- [DIRECTIONS] Identify every line in the records below that contains the word "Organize", and copy each of those lines.
+ + + +
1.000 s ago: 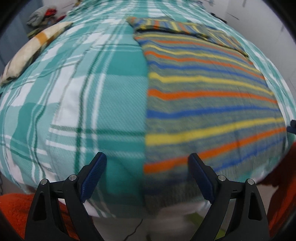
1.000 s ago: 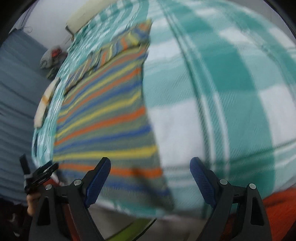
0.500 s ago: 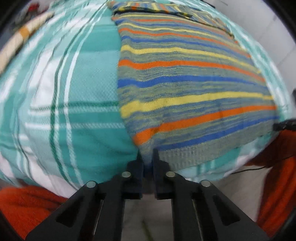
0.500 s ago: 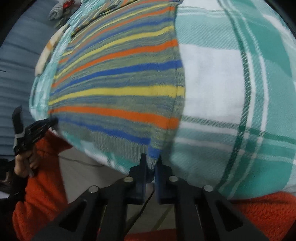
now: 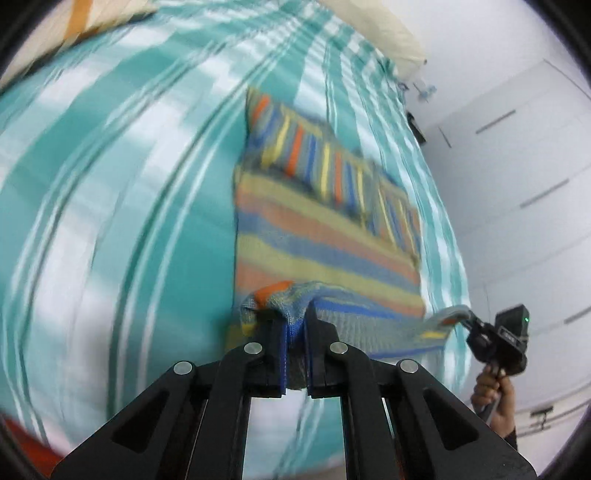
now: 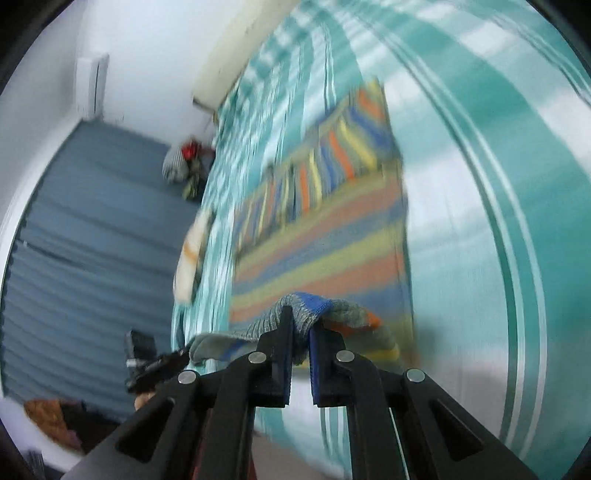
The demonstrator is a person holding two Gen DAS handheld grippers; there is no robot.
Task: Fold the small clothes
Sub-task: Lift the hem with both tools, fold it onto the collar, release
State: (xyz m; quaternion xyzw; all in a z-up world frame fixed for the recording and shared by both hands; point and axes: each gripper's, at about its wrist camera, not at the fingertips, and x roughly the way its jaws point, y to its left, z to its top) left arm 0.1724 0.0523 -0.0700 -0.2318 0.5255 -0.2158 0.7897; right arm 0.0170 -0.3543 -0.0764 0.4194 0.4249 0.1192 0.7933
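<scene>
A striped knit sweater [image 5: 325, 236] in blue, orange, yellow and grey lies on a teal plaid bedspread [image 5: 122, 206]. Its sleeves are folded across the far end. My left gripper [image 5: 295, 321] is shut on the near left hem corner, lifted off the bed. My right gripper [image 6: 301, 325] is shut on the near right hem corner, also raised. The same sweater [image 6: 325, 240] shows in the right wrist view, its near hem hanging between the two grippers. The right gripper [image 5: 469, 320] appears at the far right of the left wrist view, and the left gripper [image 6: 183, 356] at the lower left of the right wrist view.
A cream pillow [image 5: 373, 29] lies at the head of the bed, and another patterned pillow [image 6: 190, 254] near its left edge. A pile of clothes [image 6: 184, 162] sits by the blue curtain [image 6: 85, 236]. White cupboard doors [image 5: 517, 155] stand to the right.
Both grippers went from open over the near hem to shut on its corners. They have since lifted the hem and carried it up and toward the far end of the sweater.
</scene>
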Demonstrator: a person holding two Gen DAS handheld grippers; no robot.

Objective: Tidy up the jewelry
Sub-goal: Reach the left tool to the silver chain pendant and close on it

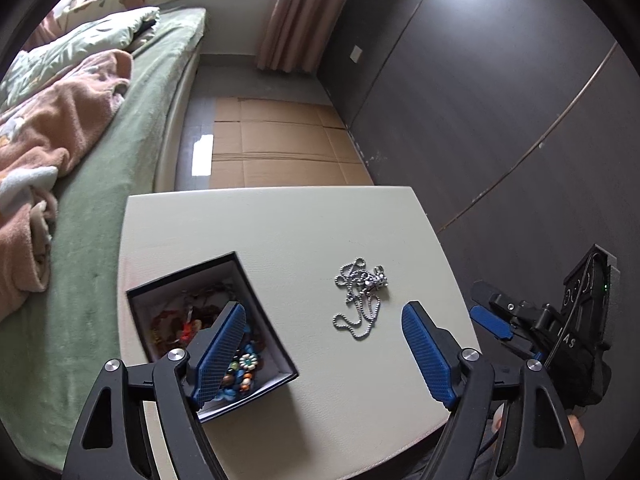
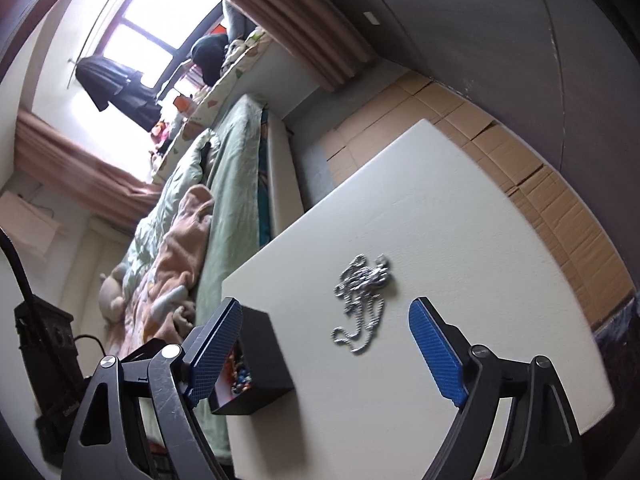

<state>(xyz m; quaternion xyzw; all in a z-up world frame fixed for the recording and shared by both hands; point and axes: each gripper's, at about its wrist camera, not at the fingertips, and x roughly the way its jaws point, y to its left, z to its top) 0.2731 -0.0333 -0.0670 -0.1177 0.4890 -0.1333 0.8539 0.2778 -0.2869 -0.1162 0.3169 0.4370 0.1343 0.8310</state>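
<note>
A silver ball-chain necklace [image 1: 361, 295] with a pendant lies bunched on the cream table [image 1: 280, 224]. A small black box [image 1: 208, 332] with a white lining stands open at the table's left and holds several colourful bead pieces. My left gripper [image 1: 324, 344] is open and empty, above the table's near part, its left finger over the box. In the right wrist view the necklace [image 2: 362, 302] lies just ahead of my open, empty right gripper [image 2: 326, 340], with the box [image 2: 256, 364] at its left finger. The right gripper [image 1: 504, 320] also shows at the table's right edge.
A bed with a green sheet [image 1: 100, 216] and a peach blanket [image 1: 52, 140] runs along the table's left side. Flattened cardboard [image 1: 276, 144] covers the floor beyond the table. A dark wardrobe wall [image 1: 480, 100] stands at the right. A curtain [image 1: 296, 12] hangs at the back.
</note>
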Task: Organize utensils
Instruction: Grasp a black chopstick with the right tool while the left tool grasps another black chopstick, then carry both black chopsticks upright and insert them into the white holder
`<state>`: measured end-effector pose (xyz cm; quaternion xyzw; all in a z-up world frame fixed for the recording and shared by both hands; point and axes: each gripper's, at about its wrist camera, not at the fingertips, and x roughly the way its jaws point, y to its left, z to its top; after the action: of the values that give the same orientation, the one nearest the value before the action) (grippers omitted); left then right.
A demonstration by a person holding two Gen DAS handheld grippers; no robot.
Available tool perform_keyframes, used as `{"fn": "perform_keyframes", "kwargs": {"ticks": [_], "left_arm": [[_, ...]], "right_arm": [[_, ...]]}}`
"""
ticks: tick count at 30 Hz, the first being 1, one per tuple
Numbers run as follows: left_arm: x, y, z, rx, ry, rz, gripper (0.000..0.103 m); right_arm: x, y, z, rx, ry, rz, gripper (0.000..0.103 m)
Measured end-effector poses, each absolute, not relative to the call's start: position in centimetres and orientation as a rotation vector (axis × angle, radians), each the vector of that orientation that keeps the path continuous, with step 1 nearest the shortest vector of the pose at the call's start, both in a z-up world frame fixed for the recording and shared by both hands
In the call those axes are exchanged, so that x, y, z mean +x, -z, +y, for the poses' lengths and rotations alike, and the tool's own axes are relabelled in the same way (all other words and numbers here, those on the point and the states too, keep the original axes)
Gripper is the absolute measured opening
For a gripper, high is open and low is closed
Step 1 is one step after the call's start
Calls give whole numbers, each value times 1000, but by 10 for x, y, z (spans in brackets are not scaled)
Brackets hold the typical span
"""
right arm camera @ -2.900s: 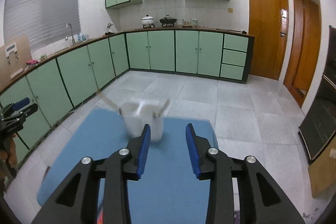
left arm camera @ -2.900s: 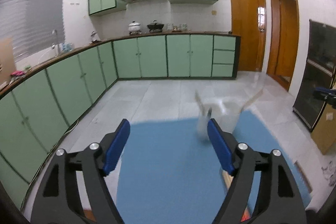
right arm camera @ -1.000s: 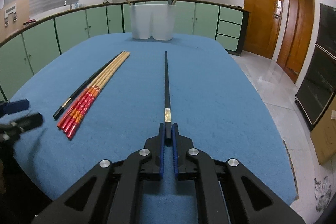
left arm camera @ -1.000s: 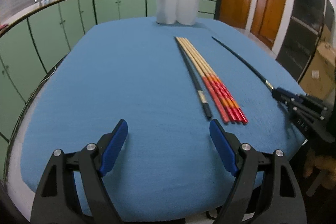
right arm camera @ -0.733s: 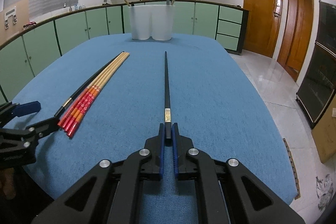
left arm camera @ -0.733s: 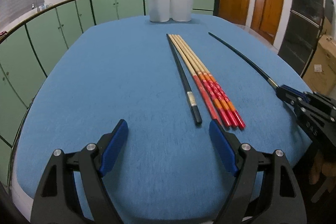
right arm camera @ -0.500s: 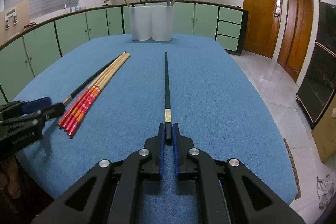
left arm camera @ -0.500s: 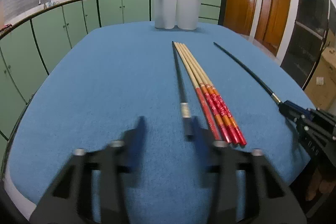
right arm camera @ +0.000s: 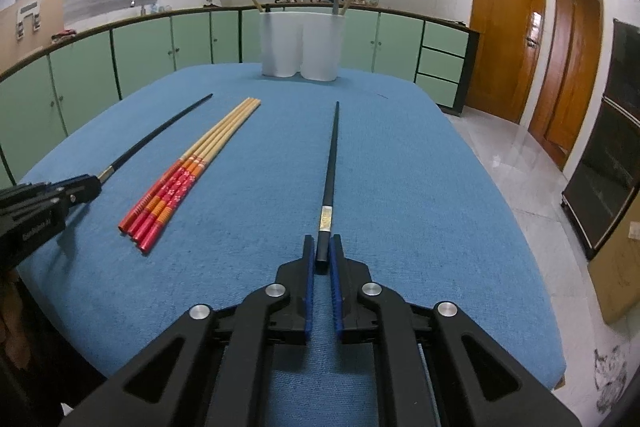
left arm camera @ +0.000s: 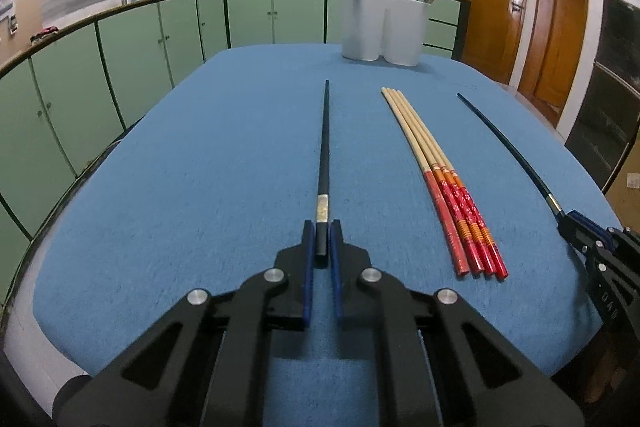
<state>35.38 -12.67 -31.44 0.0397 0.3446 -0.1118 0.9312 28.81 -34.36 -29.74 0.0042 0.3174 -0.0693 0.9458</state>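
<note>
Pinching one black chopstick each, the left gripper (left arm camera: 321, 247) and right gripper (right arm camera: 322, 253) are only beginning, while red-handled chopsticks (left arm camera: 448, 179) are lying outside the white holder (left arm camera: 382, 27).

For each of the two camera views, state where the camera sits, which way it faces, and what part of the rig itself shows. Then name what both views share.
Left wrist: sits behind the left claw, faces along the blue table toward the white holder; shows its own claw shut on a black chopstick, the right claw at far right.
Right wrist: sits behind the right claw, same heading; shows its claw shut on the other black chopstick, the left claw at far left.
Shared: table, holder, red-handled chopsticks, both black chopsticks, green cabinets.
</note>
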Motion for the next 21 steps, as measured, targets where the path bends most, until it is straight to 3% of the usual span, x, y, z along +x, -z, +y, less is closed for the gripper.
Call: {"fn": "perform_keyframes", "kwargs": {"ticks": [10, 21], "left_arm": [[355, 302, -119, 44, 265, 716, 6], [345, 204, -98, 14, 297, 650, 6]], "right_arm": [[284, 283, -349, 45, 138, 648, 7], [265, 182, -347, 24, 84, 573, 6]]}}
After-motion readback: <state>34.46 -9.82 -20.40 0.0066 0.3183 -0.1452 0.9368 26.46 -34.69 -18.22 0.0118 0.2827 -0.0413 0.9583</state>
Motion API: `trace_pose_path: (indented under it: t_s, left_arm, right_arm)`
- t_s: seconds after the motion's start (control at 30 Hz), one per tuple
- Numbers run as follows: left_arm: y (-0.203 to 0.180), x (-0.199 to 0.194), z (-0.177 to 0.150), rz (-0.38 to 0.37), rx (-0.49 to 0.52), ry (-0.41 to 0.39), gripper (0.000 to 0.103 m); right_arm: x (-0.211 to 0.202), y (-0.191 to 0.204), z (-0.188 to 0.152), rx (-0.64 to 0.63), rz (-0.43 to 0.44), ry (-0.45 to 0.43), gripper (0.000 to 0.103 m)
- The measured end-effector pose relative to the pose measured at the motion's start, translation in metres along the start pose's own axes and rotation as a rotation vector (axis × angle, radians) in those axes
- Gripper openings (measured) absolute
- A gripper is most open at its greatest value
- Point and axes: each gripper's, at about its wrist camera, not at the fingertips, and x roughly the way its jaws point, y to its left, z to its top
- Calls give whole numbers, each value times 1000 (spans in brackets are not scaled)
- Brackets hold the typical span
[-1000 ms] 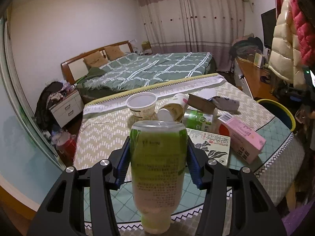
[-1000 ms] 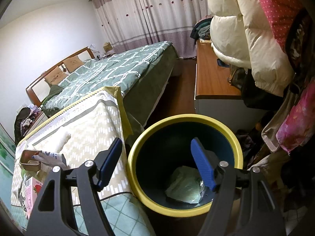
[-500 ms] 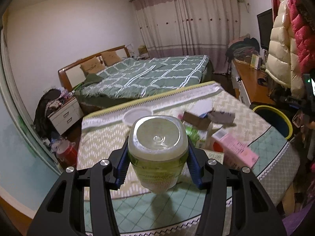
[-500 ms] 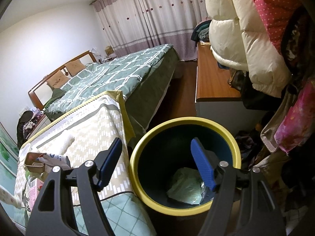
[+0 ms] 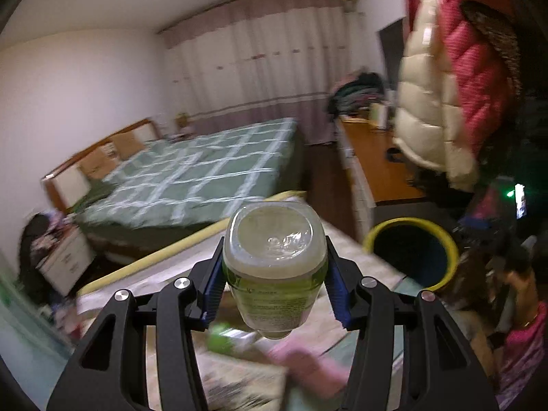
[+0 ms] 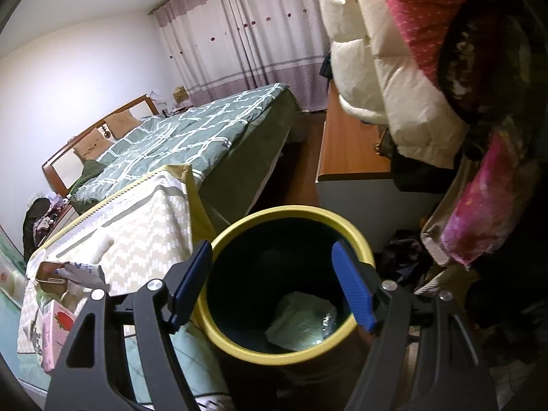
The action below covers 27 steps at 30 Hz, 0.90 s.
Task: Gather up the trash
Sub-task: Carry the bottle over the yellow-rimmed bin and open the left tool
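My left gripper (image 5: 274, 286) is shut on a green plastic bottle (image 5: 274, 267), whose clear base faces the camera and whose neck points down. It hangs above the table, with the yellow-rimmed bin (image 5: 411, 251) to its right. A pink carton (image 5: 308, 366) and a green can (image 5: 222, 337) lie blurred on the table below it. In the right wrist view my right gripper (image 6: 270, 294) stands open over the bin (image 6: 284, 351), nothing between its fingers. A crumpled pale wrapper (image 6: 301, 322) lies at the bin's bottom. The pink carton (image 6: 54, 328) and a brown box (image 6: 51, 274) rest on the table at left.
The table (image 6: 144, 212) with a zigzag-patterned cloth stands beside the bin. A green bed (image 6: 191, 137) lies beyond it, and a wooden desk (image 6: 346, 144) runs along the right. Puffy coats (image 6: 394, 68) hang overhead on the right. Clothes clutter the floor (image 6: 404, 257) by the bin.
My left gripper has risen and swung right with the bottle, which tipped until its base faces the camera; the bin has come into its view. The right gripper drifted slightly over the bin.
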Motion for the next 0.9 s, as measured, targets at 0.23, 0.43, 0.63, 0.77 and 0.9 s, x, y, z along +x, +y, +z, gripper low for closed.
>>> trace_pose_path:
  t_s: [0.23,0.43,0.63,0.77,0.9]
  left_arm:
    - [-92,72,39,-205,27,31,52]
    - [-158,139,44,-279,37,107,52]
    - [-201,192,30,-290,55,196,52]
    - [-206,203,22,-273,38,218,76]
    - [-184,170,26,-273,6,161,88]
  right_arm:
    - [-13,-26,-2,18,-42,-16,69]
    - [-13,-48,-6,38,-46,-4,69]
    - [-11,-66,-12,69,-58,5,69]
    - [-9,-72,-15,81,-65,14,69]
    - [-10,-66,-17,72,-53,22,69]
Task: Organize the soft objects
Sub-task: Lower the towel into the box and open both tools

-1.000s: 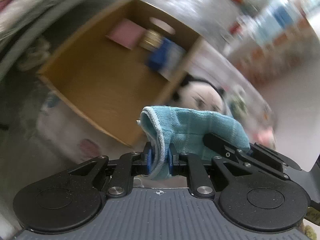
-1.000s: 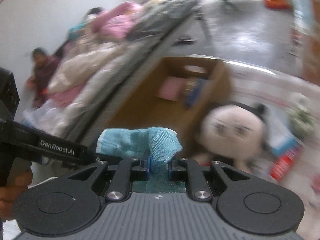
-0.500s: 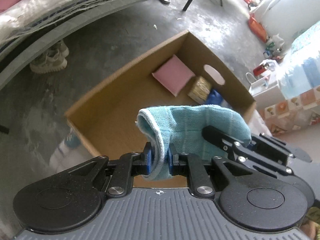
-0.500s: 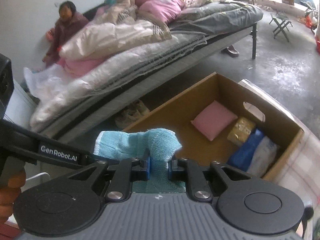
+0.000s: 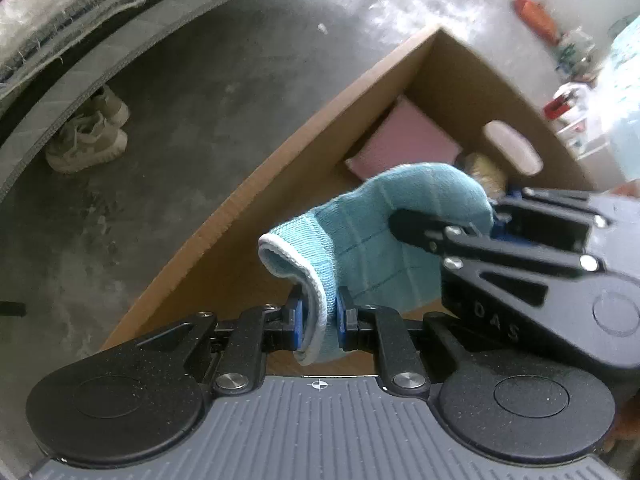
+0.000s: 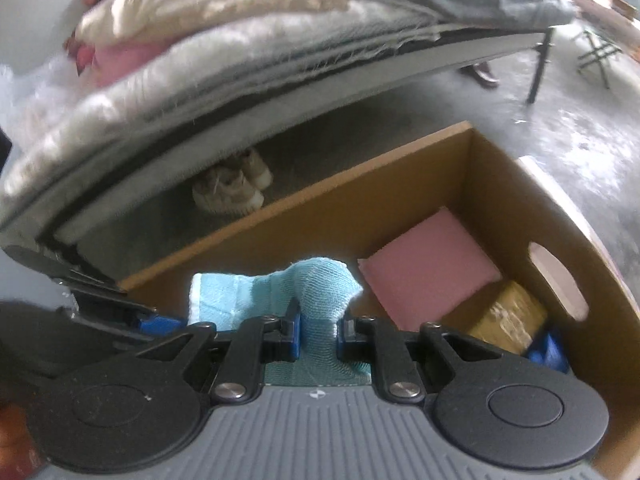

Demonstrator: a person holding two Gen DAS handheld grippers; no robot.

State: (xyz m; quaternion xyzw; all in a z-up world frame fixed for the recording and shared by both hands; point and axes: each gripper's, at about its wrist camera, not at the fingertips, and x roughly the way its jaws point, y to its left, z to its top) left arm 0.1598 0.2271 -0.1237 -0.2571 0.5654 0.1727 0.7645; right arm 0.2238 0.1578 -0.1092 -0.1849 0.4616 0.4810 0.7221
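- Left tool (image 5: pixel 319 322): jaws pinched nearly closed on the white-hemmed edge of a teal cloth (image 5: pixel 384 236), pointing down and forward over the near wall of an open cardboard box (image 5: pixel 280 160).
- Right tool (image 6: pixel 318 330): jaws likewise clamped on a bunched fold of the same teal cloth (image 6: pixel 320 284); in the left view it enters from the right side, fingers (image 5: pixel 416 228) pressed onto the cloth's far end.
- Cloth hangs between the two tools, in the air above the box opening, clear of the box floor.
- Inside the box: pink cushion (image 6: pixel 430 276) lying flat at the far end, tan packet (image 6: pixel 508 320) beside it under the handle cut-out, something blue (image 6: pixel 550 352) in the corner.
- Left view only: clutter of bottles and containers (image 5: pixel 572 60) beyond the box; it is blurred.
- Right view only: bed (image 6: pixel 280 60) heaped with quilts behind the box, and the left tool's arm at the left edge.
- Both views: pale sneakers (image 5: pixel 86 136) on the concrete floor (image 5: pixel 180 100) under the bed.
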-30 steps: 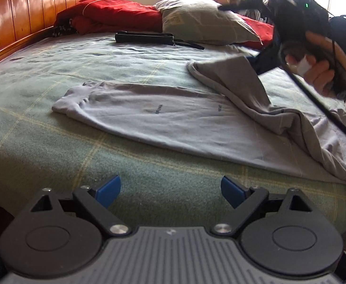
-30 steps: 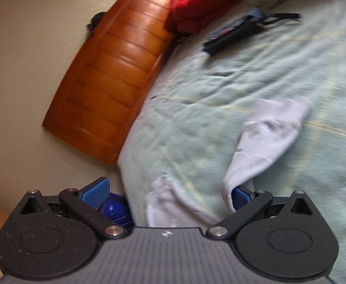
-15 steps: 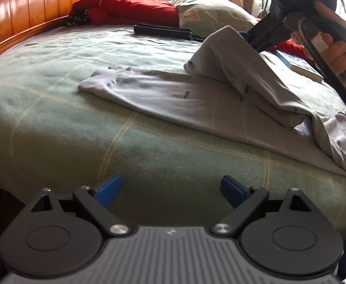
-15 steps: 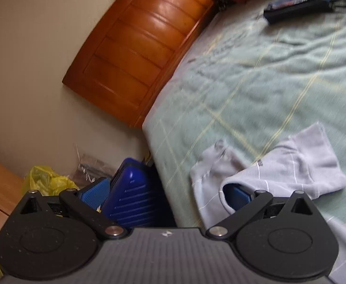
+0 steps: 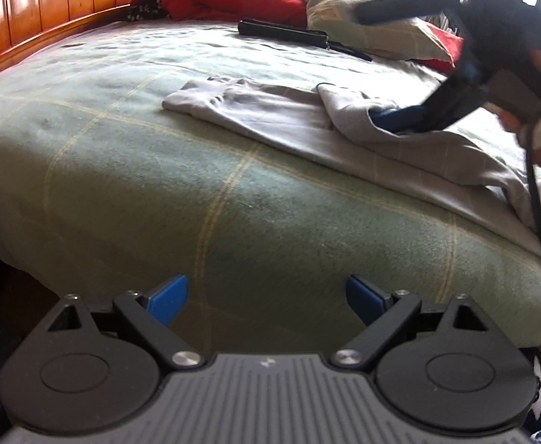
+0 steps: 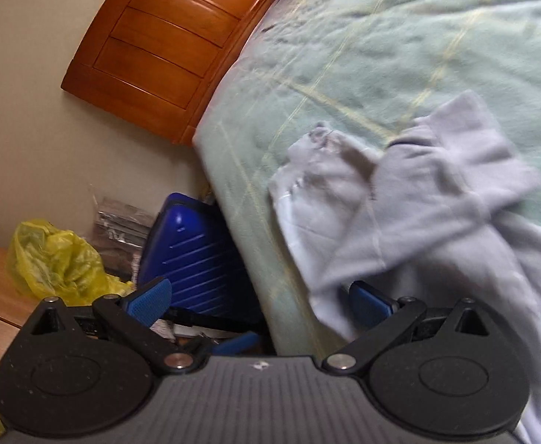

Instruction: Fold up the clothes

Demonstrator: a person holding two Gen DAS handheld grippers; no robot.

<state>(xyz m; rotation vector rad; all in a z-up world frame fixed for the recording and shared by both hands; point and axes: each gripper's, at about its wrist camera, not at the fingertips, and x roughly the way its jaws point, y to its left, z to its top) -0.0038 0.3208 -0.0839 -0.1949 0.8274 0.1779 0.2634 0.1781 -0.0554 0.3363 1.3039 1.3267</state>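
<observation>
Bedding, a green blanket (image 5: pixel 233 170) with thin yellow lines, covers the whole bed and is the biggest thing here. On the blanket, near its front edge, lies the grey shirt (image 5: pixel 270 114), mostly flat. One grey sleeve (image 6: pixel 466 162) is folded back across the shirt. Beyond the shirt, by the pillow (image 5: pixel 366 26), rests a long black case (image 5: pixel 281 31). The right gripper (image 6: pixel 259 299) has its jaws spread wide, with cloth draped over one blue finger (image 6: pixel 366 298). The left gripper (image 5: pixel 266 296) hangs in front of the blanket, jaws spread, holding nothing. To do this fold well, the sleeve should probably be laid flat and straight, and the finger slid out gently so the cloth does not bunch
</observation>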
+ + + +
- [EXPECTED ANSWER]
Task: Organize utensils
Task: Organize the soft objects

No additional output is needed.